We’re excited to bring Transform 2022 back in person on July 19 and pretty much July 20-28. Join AI and data leaders for insightful conversations and exciting networking opportunities. Register today†
Based in New York Dataiku, which provides a centralized solution for the design, deployment and management of enterprise artificial intelligence (AI) applications, has released version 11 of its unified data and AI platform. The update, which will be generally available in July, aims to deliver on the promise of “everyday AI” and opens up new capabilities to help data experts not only take on more comprehensive AI projects, but also non-technical AI projects. enabling business users to easily interact with AI for improved workflows, among other benefits.

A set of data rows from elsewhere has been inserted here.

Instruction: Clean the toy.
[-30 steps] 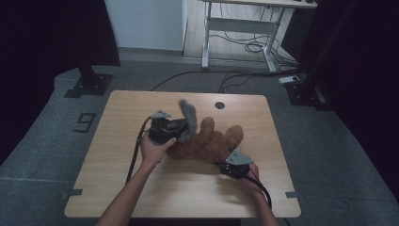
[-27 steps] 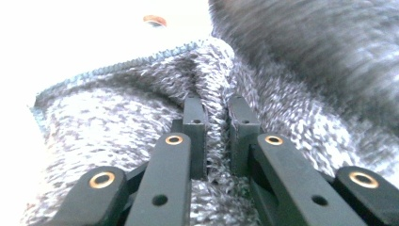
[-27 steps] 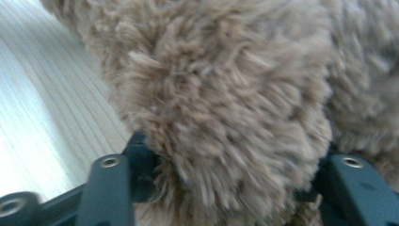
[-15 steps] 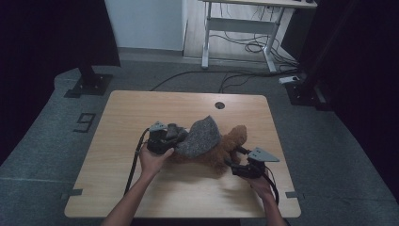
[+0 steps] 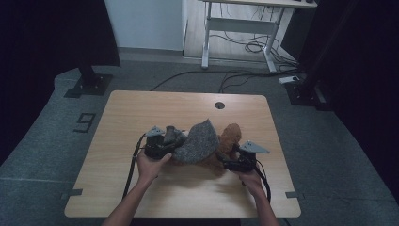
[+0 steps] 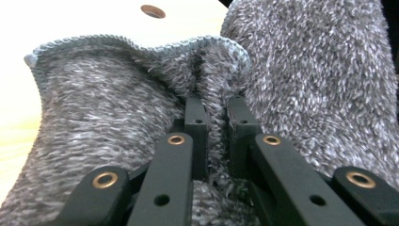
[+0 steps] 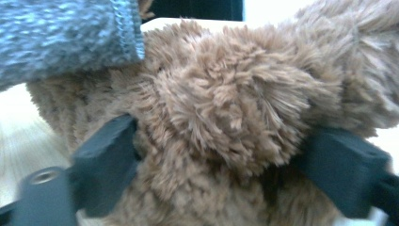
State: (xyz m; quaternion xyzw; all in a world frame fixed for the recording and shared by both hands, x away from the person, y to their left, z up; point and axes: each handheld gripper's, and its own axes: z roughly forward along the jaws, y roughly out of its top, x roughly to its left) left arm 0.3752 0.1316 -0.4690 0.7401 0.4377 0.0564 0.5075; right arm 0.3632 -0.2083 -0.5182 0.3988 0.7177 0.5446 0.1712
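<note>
Grey fleece cloth being draped over brown plush toy at mid-counter.
Left tool is clamping the cloth's hem; right tool, jaws closing, is straddling the plush. Next: pulling cloth across.

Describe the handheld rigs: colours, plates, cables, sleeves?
Both claws are black: left claw, right claw. Each carries a grey three-cornered plate on top and trails a black cable. Brass-coloured rivets stud the linkages. Forearms bare, no sleeves.
</note>
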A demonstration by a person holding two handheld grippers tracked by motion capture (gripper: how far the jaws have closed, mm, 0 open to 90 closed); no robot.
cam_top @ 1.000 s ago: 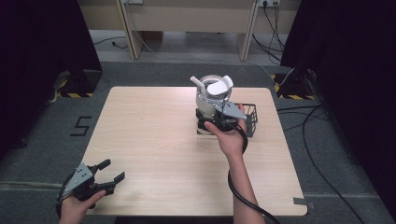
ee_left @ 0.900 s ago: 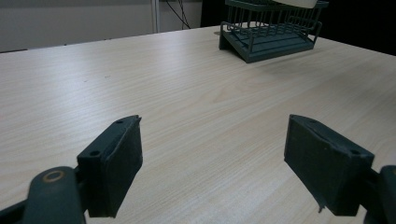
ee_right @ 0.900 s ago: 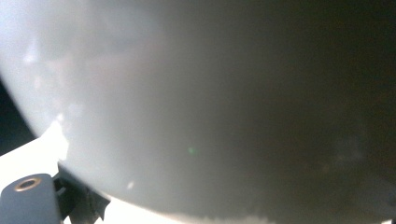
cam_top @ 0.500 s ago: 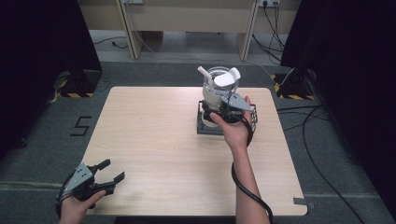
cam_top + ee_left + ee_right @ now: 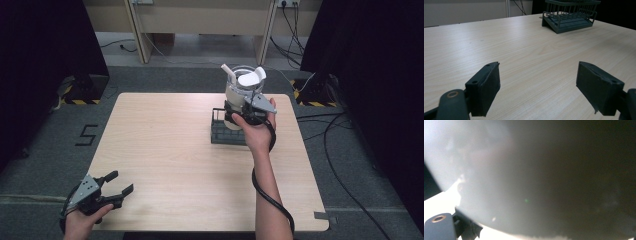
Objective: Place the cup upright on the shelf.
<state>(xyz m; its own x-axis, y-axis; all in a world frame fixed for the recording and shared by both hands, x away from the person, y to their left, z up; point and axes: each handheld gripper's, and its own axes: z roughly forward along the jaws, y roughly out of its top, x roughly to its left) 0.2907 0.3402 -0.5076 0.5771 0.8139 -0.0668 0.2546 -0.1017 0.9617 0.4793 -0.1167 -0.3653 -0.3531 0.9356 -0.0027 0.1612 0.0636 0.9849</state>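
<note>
A clear jar [image 5: 240, 91] with a white lower part holds a white spoon [image 5: 251, 77] and a second white handle [image 5: 229, 72]. My right gripper [image 5: 245, 112] is shut on the jar's side and holds it upright above the dark wire basket [image 5: 222, 131] at the table's far right. In the right gripper view the jar's wall [image 5: 536, 177] is a pale blur pressed close to the lens. My left gripper [image 5: 117, 186] rests at the table's near left corner, open, with bare wood between its jaws [image 5: 537, 87]. The basket [image 5: 570, 15] stands far ahead of it.
The light wooden table [image 5: 165, 145] has broad free room across its left and middle. The right gripper's black cable [image 5: 270, 200] loops along the forearm over the near right part. Loose cables [image 5: 340, 150] lie on the grey floor beyond the right edge.
The right gripper has raised the jar out of the basket, and it now hangs higher. The left gripper has stayed where it was, still open.
</note>
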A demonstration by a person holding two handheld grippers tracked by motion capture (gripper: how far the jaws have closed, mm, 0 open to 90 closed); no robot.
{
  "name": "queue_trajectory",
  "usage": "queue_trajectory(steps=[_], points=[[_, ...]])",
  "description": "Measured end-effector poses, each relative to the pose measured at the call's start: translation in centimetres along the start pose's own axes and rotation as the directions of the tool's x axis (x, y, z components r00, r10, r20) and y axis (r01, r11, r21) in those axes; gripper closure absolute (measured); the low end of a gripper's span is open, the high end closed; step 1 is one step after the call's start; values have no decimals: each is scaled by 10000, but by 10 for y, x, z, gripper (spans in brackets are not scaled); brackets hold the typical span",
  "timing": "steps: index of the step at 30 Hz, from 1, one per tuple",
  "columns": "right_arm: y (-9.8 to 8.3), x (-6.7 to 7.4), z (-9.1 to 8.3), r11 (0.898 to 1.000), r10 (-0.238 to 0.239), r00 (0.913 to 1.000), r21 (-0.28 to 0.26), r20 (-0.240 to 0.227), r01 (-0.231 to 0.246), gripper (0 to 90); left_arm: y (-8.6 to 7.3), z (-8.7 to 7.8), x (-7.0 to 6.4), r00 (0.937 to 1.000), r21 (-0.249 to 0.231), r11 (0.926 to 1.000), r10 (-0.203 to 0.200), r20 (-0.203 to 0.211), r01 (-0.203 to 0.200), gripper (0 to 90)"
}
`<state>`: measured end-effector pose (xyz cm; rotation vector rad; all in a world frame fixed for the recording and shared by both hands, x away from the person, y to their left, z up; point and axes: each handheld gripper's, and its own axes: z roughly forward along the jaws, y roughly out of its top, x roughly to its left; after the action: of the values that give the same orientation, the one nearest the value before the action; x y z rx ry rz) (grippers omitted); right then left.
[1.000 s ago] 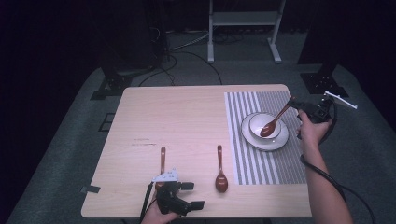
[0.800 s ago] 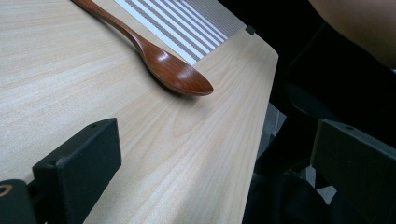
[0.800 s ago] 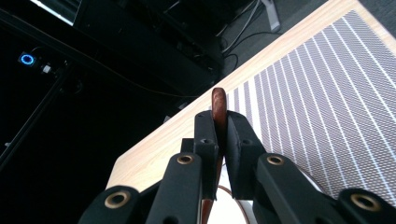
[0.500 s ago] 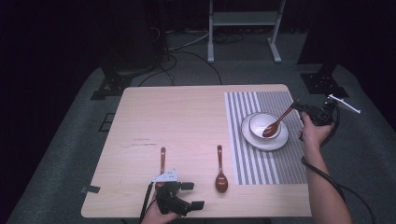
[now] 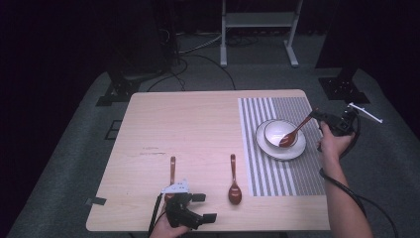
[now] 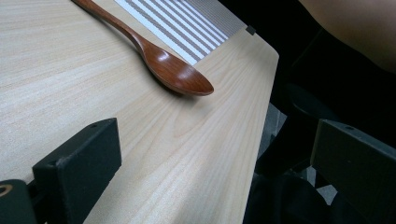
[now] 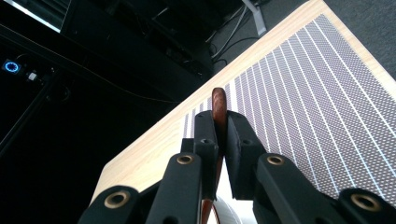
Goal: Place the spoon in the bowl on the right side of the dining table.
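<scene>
While the left gripper (image 5: 198, 208) lies where it lay a second ago, at the near edge of the table (image 5: 198, 124), the right gripper (image 5: 319, 118) has carried its spoon (image 5: 296, 130) a little further: in the high view the bowl of that spoon now dips inside the white bowl (image 5: 282, 133), where a second ago it sat nearer the near rim. Its handle slopes up and away to the right of the white bowl, clamped at its end between the right jaws. The white bowl stands on a white plate (image 5: 265, 147) on the striped mat (image 5: 277, 168). Two more brown spoons lie flat to the left of the white bowl, off the mat – a middle spoon (image 5: 234, 183) just beside the mat's edge, and a left spoon (image 5: 172, 171) further out, its near end under the left gripper's grey plate.

From the left gripper view, the jaws stand wide apart with nothing between them; ahead lies the middle spoon (image 6: 163, 65), glossy reddish-brown wood with an oval bowl facing up.

Seen from the right gripper view, the jaws are pressed narrowly together on the held spoon (image 7: 219, 109) – its rounded, dark-red handle end pokes up between the pads, with the mat (image 7: 317, 102) behind.
</scene>
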<state>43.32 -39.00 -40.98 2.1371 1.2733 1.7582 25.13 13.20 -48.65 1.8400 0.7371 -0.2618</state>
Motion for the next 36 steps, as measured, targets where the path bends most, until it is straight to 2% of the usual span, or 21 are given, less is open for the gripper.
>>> queue_trajectory(steps=[12,16,36], points=[[-7,-8,3,9998,-71,9998,172,164,68,832,0,0,0,10000,-30,10000,-3,-9,3,6],[-10,-11,5,9997,-8,10000,264,85,6,830,0,0,0,10000,-21,10000,9,-10,-9,6],[-12,-10,7,9981,-328,9994,515,-51,331,813,1,0,1,10000,-43,10000,-9,-27,9,6]])
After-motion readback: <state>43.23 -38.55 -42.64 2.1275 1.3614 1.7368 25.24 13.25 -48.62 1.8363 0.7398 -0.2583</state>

“Expert data scientists, data engineers and ML [machine learning] engineers are among the most valuable and sought after jobs today. All too often, talented data scientists spend most of their time on low-value logistics, such as setting up and maintaining environments, preparing data, and launching projects. With comprehensive automation built into Dataiku 11, we help companies eliminate the frustrating busy workload so companies can quickly increase their AI investments and ultimately create a culture of AI to transform industries,” said Clément Stenac, CTO and co-founder of Dataiku.
Below you will find an overview of the most important options.
Code Studios with Experiment Tracking
Code Studios in Dataiku 11 provides AI developers with a fully managed, isolated coding environment in their Dataiku project, where they can work with their own favorite IDE or web app stack. The solution provides AI developers with a way to code how they feel comfortable, while complying with company policies for centralization and management of analytics (if any). Previously, something like this would mean going for a custom installation, with higher costs and complexity.
The solution also comes with an experiment tracking feature, which provides developers with a central interface to store and compare all custom model runs created programmatically using the MLFlow framework.
Seamless computer vision development
To simplify the resource-intensive task of developing computer vision models, Dataiku 11 provides a built-in data labeling framework and a visual ML interface.
The former, as the company explains, automatically annotates data in large volumes — a task often handled through third-party platforms such as tasq.ai† Meanwhile, the latter provides an end-to-end, visual path for common computer vision tasks, enabling both advanced and novice data scientists to tackle complex object detection and image classification use cases, from data preparation to developing and deploying the models.
Time Series Prediction
Business users, especially those with limited technical expertise, often find it difficult to analyze historical data and create robust business forecasting models for decision making. To address this, Dataiku offers 11 built-in tools that provide codeless visual interfaces and help teams analyze transient data and develop, evaluate, and deploy time series prediction models.
The latest release also brings a Feature Store with new object sharing flows to improve organization-wide collaboration and speed up the entire model development process. According to the company, the capability will give data teams a dedicated zone to access or share reference data sets with managed AI functions. This prevents developers from redesigning the same features or using redundant data assets for ML projects and avoids inefficiencies and inconsistencies.
Teams often use a manual method of trial and error (what ifs) to provide business stakeholders with actionable insights that can help them achieve the best possible results.
With Outcome Optimization, part of Dataiku 11, the entire process is automated. Essentially, it automatically takes user-defined constraints into account and finds the optimal set of input values that produce the desired results. For example, it could prescribe what changes a manufacturer could make to factory conditions to achieve maximum production efficiency or what adjustments to a bank consumer’s financial profile would result in the lowest probability of default.
Among other things, the company has introduced tools to improve the overview and control over the development and implementation of models. This includes an automated tool to generate flow documents and a central repository that captures snapshots of all data pipelines and project artifacts – for review and signature before production. The company will also provide model stress tests, which will examine model behavior in real-world situations prior to actual implementation.